Assignment.
Tally the lines in the listing below that contain "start" and report the tally alone.
(Beginning of Dataset section)
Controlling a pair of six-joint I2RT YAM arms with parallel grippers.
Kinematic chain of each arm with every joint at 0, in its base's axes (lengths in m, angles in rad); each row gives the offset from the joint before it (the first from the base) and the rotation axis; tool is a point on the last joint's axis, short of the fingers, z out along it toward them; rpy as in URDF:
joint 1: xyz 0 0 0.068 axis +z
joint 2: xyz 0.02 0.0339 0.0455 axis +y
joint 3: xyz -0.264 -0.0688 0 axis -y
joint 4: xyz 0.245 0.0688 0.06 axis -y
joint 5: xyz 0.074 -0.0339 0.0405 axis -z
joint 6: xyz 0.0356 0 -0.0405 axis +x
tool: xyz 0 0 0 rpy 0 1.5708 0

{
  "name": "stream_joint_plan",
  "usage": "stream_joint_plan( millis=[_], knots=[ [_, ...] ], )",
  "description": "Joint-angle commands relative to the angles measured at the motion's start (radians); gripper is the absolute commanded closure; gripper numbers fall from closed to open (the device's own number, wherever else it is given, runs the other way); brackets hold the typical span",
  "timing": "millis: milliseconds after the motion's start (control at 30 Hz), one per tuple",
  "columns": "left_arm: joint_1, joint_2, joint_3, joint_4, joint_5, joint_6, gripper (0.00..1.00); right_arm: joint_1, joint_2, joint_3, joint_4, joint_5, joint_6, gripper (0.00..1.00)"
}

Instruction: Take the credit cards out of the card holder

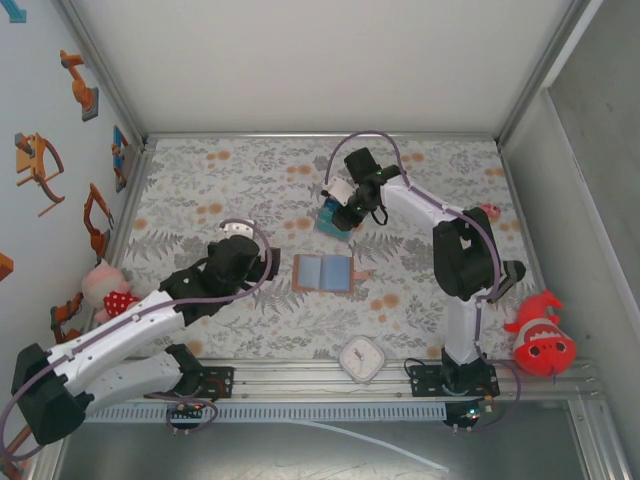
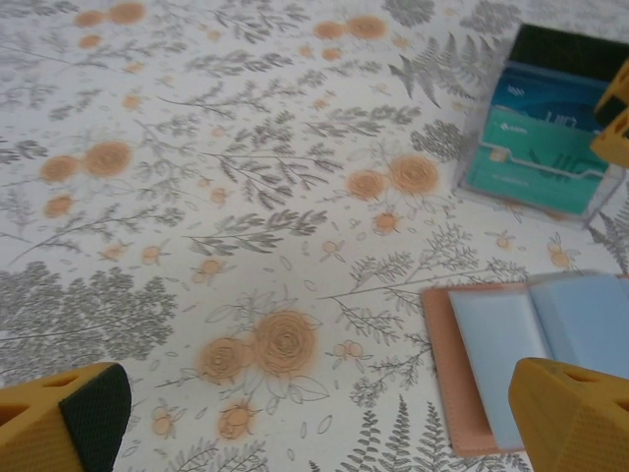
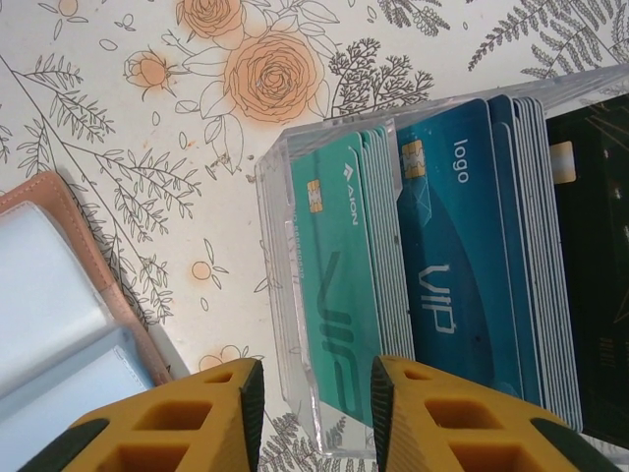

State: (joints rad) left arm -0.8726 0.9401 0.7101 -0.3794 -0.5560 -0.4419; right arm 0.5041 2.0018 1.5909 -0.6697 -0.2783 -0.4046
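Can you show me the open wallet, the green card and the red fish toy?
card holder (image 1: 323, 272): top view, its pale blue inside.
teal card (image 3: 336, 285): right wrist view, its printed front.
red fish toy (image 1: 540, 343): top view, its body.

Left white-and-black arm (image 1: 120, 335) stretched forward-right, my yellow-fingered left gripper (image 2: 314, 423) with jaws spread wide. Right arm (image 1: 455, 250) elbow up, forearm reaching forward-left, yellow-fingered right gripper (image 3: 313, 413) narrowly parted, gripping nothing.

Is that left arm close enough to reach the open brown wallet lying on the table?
Probably yes: the card holder lies open just beside the left end effector, whose jaws stand wide; nothing lies between them.
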Motion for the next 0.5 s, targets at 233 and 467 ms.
stream_joint_plan(
  millis=[233,467],
  knots=[
    [0.003,-0.262,-0.069,-0.182,-0.293,-0.130,0.03,-0.004,-0.260,-0.149,0.077,0.097,0.166,0.64],
    [0.004,-0.446,-0.114,-0.287,-0.444,-0.162,0.03,-0.006,-0.508,-0.363,0.159,0.273,0.306,0.58]
  ],
)
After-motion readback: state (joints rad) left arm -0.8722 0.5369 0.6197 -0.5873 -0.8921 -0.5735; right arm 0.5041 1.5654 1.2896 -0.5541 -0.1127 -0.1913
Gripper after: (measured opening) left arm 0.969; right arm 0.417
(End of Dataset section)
Exercise result.
2